Currently reading: Used car buying guide: Audi S3 Mk1
The original Audi S3 may be getting long in the tooth, but this solid if understated hot hatch is now a performance bargain
John Evans
News
5 mins read
5 August 2019

In today’s world of 375bhp superhatches, it’s tempting to look down on cars such as the 207bhp Audi S3 of 1999 and sniff. Except that back then, the performance reference points were legends such as the 207bhp Volkswagen Golf G60 Limited 1.8 16v Syncro of 1990 and the 212bhp Lancia Delta HF Integrale Evo 2 2.0 16v of 1993. 

Judged against those heroes, the S3 doesn’t look so bad after all (we’ll ignore the inconvenient presence of the 204bhp VW Golf 2.8 VR6 4Motion, also launched in 1999). It gets better, since while today an 80,000-mile Integrale Evo 2 costs from around £50,000 and, when they come up for sale, a G60 Limited around the same, a tidy S3 of 2002 with the uprated 222bhp engine can be on your driveway for just £2250. 

It will have done 188,000 miles, though, and to be fair to the G60 and especially the Integrale, it lacks charisma and heritage, not to mention their panache. But for driving enthusiasts on a budget, the S3 is worth more than a sniff. 
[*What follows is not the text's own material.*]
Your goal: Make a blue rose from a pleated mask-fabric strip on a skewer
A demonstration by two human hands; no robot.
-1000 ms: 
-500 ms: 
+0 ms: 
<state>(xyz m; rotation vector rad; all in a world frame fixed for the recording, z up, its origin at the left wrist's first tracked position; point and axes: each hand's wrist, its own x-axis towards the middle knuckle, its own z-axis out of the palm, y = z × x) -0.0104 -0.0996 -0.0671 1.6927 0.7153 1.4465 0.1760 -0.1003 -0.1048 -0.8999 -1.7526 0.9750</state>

In 1999, it shook up the hot hatch world. Here was an all-wheel-drive, three-door hatch capable of 0-62mph in 6.6sec one moment and bumbling to the shops the next – duties its solid construction suggested it would perform for years to come. 

Like most Audis then and since, it’s a discreet thing. True, its wheel arches are slightly wider than an A3’s of the time, its bumpers are deeper and it wears a tasty set of 17in Avus six-spoke alloys, but otherwise it hides its light under a bushel. 

At launch, the S3’s 1.8-litre 20-valve turbocharged engine was pegged to 207bhp to avoid embarrassing the newly arrived TT. However, in 2001, with its hand forced by the launch of a new generation of powerful rivals, Audi increased the power to 222bhp, a move that saw the car’s 0-62mph sprint time fall to 6.4sec. Crucially, the engine, now codenamed BAM, gained stronger con rods. The S3 was facelifted the following year, receiving one-piece headlights, revised tail-lights, a new S3 badge and restyled tailgate trim.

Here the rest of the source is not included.